SUPPLIED INFORMATION:
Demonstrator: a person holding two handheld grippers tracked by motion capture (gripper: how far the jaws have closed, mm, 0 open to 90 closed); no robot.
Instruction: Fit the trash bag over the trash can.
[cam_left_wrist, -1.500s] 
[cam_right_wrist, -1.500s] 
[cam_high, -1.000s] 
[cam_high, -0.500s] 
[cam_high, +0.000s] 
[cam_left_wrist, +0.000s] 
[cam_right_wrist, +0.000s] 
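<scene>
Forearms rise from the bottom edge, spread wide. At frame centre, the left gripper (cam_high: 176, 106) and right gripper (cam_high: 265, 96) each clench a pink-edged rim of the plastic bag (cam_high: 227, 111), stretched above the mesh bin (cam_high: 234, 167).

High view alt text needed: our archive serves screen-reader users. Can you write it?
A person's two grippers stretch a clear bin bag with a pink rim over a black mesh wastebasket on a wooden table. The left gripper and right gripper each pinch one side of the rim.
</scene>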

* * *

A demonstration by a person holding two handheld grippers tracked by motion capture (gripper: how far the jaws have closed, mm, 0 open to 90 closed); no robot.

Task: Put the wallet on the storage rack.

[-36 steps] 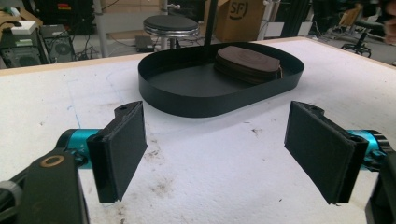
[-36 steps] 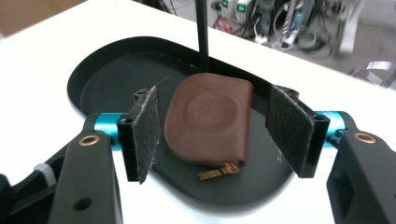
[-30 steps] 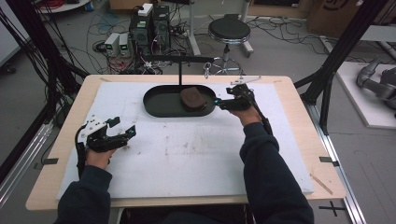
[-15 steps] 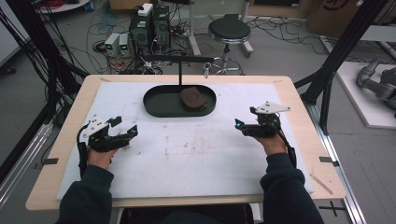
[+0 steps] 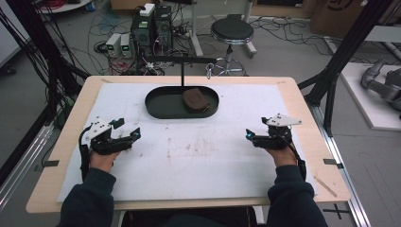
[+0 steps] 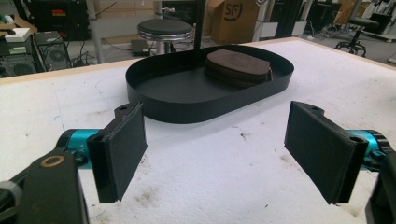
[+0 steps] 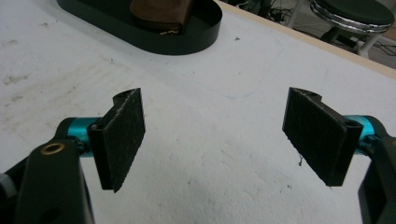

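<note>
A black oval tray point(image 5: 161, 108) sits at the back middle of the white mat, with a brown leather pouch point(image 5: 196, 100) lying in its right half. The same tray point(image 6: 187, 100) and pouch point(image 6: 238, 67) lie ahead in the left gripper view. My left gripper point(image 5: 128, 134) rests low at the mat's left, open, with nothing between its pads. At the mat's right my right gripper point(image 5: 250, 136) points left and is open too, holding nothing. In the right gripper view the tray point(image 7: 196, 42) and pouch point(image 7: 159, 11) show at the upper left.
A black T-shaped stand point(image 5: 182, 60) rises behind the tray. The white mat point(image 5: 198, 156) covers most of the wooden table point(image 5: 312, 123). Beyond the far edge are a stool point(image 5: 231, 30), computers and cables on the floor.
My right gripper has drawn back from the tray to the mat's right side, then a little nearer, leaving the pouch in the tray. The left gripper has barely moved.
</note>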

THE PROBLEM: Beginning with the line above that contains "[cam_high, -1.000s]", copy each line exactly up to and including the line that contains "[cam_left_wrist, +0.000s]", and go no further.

SOLUTION:
[cam_high, -1.000s] 
[cam_high, -0.500s] 
[cam_high, +0.000s] 
[cam_left_wrist, +0.000s] 

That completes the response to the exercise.